Голос мой дрожал, когда я окликал своего красавца, мне не хватало воздуху, точно я взобрался на самую высокую вершину мира. Но Флай уже не видел и не слышал меня.
Он медленно прилег на черный снег и завалился на бок, положив голову в грязь. И это было страшно видеть: прекрасную его рыжую голову, лежавшую на весеннем снегу, в кружевной его черноте. Раздался чуть слышный в городском шуме полустон-полукрик, показавшийся мне каким-то жалобным и капризным, Флай пружинисто дернулся, и голова его, которая только что лежала в черной грязи, вдруг упала в эту грязь. Казалось, всего-навсего повернулась набок! Но этот чуть заметный поворот был самым страшным падением, какое я когда-либо видел в жизни.

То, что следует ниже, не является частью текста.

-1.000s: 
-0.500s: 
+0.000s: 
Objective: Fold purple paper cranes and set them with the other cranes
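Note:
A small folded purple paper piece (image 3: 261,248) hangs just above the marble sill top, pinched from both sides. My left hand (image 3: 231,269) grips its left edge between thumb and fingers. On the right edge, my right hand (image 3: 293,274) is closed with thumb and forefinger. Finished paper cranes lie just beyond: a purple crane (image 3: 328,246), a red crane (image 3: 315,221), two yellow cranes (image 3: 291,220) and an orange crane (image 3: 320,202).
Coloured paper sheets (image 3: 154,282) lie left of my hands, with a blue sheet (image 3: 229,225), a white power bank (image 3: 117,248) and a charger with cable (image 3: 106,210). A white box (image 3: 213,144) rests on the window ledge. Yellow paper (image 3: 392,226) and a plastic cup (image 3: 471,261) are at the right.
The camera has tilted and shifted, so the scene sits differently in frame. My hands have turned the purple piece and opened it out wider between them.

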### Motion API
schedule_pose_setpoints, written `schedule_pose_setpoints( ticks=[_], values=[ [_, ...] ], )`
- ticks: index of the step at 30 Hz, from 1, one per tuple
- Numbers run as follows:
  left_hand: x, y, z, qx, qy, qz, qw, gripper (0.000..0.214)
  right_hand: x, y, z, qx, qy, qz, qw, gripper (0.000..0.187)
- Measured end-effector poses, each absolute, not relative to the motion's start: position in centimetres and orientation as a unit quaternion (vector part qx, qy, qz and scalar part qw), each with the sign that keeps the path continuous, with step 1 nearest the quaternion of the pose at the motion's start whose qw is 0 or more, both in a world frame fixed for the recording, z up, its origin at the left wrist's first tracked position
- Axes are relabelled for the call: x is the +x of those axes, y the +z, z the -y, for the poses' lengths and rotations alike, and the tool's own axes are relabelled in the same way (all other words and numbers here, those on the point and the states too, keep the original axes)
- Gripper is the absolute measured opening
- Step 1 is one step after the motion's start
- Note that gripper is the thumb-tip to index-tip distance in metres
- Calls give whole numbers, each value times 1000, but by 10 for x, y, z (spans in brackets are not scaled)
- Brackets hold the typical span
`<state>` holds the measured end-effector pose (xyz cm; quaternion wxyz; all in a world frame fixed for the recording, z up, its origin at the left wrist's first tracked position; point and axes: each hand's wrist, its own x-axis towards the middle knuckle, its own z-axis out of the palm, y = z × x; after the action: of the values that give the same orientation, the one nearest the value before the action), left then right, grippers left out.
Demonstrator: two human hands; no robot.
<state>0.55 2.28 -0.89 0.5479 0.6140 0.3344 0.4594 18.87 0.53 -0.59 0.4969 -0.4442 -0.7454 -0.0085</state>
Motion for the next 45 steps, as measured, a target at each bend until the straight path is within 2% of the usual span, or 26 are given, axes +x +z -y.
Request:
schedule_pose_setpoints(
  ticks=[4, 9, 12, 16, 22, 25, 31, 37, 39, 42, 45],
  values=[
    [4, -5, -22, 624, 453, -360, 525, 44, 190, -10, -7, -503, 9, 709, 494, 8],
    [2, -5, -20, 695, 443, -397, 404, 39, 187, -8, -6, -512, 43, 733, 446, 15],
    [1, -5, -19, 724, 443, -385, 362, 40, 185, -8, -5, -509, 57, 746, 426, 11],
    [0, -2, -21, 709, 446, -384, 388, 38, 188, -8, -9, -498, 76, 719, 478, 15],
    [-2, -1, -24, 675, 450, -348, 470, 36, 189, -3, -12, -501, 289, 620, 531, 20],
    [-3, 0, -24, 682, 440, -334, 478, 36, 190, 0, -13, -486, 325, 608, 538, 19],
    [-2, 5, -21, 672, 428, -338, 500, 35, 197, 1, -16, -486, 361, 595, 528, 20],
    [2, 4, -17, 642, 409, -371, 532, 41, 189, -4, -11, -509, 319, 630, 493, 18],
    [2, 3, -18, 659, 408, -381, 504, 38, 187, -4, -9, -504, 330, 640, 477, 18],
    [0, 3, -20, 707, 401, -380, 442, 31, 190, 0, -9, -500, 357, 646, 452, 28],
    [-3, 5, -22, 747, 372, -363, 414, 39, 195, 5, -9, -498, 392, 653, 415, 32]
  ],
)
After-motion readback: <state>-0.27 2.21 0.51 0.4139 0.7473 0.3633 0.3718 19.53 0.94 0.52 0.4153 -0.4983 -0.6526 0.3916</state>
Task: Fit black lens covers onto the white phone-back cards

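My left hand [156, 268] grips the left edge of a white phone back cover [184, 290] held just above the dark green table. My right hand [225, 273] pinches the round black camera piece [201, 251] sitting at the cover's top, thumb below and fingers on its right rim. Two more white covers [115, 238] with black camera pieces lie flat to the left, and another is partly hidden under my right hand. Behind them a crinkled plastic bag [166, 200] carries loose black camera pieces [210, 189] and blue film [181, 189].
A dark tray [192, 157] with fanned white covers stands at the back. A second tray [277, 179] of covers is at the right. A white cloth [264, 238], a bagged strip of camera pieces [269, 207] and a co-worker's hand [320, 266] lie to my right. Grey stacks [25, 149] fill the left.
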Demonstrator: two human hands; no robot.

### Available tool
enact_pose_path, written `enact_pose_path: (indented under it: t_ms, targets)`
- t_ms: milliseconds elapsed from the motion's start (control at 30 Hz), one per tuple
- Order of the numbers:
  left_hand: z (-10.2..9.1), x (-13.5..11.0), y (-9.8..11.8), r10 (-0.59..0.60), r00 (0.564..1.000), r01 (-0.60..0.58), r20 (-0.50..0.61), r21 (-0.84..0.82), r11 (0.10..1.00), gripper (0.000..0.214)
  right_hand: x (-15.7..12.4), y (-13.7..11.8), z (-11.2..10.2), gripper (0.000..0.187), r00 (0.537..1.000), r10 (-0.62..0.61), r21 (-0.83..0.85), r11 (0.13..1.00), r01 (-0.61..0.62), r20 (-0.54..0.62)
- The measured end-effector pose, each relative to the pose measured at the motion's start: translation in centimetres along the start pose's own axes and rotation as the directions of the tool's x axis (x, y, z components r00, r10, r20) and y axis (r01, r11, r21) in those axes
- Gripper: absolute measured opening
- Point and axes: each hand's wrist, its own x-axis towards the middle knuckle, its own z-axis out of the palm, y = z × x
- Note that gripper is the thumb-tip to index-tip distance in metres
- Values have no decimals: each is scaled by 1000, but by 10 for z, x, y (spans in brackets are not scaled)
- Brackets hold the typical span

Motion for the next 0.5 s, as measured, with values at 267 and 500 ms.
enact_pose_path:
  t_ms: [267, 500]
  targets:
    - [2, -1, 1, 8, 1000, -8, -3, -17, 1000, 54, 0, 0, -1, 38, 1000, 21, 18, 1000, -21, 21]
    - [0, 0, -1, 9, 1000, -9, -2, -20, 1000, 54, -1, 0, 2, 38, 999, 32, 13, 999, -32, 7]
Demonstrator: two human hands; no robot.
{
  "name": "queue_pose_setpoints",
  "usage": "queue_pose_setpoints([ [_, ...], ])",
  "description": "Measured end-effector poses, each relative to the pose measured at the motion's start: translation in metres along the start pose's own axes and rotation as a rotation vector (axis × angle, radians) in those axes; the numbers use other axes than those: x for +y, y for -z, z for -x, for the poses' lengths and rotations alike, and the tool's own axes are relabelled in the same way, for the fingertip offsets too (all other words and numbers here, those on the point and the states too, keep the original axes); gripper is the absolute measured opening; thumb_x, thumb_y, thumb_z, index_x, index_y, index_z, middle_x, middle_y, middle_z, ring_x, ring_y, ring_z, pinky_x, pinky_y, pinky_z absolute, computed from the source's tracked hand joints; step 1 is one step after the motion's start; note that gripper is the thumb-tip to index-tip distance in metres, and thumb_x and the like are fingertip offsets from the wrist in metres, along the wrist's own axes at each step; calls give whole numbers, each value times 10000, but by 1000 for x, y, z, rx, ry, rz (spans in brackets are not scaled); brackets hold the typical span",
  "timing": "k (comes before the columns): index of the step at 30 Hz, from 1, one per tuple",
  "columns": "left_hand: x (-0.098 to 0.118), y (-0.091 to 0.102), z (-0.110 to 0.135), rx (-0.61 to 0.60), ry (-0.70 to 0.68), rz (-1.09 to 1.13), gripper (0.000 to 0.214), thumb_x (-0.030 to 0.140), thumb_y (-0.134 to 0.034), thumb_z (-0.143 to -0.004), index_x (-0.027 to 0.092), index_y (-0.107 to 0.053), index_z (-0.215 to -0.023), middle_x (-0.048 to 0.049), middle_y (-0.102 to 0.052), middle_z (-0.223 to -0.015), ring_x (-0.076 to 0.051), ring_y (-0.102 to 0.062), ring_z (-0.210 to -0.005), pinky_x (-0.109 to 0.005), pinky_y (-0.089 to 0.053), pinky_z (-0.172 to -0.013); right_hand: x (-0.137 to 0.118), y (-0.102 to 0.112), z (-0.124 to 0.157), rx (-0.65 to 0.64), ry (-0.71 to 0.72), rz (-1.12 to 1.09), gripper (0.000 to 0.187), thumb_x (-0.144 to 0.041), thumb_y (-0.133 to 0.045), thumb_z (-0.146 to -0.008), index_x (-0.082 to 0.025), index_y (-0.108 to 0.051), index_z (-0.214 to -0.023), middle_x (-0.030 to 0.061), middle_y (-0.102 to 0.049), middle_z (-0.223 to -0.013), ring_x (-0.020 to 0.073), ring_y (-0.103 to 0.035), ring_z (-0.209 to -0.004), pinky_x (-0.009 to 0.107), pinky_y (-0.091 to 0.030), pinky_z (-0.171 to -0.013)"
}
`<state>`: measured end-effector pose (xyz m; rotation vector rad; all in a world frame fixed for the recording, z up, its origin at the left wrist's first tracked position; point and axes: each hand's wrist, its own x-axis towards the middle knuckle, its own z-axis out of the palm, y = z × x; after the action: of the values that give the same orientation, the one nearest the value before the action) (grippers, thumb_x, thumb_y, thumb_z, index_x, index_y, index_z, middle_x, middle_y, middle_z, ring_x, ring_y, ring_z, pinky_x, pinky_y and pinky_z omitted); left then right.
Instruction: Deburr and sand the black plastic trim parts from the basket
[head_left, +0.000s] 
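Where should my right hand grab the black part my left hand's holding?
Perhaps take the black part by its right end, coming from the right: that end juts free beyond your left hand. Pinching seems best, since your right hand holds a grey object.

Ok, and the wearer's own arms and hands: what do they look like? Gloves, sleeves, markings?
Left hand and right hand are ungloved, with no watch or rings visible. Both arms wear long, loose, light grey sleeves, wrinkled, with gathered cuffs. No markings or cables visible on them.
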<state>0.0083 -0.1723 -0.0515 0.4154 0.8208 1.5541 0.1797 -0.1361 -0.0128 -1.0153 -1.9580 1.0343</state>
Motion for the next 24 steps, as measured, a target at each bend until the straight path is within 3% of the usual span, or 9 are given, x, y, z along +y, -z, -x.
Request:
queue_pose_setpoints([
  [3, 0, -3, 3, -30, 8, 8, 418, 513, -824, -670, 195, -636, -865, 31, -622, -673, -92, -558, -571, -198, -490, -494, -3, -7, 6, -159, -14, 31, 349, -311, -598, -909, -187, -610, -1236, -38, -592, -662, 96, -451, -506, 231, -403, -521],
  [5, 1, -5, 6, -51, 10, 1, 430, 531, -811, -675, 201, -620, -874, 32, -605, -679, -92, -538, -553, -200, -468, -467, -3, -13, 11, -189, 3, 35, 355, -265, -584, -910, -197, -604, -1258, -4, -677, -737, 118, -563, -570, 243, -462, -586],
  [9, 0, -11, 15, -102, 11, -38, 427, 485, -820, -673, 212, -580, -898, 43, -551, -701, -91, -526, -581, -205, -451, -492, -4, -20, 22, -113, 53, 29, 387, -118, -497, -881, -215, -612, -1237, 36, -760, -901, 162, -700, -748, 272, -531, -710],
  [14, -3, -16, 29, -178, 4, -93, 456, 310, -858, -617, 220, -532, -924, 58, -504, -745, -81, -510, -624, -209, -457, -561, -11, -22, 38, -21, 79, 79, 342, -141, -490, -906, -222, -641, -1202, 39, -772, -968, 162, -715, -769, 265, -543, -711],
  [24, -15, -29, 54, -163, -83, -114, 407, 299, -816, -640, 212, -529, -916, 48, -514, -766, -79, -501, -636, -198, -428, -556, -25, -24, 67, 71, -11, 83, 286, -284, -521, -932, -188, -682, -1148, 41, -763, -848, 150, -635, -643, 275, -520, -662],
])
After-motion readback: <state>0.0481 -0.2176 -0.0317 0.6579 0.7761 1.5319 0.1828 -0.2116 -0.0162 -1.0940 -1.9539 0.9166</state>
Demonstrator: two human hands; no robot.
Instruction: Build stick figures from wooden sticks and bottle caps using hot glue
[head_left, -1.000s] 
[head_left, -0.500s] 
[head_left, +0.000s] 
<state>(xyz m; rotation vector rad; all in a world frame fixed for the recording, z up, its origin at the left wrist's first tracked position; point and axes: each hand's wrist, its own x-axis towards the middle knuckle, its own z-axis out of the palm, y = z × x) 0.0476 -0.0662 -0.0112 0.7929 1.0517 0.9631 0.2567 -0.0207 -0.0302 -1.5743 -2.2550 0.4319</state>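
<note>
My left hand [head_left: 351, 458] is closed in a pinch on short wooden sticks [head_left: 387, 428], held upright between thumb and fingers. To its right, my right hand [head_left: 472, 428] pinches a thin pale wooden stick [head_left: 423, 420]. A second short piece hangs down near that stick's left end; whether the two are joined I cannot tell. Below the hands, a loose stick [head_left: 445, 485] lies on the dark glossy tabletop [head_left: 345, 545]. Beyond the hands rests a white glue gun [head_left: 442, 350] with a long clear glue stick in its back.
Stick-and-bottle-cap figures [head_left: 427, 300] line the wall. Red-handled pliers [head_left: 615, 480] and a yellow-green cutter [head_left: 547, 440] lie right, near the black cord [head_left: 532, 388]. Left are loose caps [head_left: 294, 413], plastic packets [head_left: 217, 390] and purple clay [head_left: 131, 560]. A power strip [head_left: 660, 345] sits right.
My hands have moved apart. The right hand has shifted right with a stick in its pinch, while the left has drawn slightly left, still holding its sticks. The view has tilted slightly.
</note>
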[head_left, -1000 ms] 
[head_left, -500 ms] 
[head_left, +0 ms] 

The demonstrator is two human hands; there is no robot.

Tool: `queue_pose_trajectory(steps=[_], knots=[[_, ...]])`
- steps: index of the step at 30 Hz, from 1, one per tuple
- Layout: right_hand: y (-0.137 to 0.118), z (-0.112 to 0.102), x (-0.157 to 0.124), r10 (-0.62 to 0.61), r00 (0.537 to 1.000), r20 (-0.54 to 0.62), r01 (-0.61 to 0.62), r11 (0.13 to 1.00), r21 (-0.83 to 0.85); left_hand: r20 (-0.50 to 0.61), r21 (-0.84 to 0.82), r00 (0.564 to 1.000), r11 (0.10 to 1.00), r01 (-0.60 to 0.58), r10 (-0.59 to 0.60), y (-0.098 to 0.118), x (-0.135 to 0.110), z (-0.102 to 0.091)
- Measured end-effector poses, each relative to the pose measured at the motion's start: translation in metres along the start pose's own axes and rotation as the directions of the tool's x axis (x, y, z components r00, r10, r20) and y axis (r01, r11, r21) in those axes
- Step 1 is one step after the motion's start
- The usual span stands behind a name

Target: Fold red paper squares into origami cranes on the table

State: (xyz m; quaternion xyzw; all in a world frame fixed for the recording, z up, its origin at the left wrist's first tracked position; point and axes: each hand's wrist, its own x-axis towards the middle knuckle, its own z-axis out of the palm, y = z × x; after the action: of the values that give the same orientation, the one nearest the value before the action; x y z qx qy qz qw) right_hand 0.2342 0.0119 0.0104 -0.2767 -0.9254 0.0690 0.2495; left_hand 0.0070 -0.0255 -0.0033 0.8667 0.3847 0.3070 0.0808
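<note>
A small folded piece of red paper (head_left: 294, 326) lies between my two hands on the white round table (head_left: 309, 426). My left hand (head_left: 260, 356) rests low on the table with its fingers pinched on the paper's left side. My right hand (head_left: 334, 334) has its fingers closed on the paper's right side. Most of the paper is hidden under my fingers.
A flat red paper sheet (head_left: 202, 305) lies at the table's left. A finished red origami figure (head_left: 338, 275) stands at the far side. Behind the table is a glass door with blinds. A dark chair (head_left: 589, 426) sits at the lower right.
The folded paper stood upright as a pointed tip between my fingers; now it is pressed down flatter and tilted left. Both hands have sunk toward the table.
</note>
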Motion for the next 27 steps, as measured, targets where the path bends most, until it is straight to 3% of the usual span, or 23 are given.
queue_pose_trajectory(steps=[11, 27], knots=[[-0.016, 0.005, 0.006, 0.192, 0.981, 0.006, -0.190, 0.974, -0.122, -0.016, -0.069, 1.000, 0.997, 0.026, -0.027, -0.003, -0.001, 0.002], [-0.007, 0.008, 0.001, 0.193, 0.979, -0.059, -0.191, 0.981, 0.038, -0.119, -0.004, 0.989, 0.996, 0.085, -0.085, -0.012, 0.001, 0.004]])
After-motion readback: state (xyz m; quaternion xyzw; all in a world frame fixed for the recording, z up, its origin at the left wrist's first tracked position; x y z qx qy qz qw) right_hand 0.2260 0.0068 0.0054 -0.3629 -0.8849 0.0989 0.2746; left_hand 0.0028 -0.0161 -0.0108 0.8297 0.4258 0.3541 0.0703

Окликая Флая, я приподнял его упавшую голову и почувствовал в руках тяжесть этой головы и поразительную мягкость шеи, будто мощная его шея превратилась в тоненькую пуховую шейку убитого вальдшнепа.
Слез у меня не было, мне нечем было дышать. Липкий и расслабляющий пот покрыл мое тело, когда я вернулся домой один, оставив на сугробе Флая, и сказал жене, что все кончено.
Для нее это было так неожиданно, она уже налила в миску теплую овсянку для Флая, заправив ее молоком, и ждала нас с весельем в душе, потому что ничто не предвещало беды, когда мы уходили из дома, а, наоборот, казалось, что болезнь вдруг отступила и жизнь с небывалой доселе силой вселилась в измучившегося Флая, — для нее это было так неожиданно, что она вскрикнула, точно ей сказали о смерти близкого человека, и выбежала на лестницу, тут же вернулась и, пугая меня своим видом, спросила в жалобном сострадании:
— Где он?
Я вышел с ней на балкон и, с трудом сдерживаясь, показал с высоты седьмого этажа на ярко-рыжий лоскут, лежащий на мрачном сугробе. Чернели дыры от моих ног, Флай лежал на боку, раскинув, как в беге, ноги; лежала рыжая моя мечта, многие годы бередившая мне сердце. И было страшно видеть неподвижность огненно-коричневого силуэта бегущей собаки.
Это был единственный подвиг, совершенный Флаем за всю жизнь: он исполнил обычай предков — убежал из дома, собрав последние силы, и умер в одиночестве, чтобы не доставлять хлопот тем, кто оставался жить.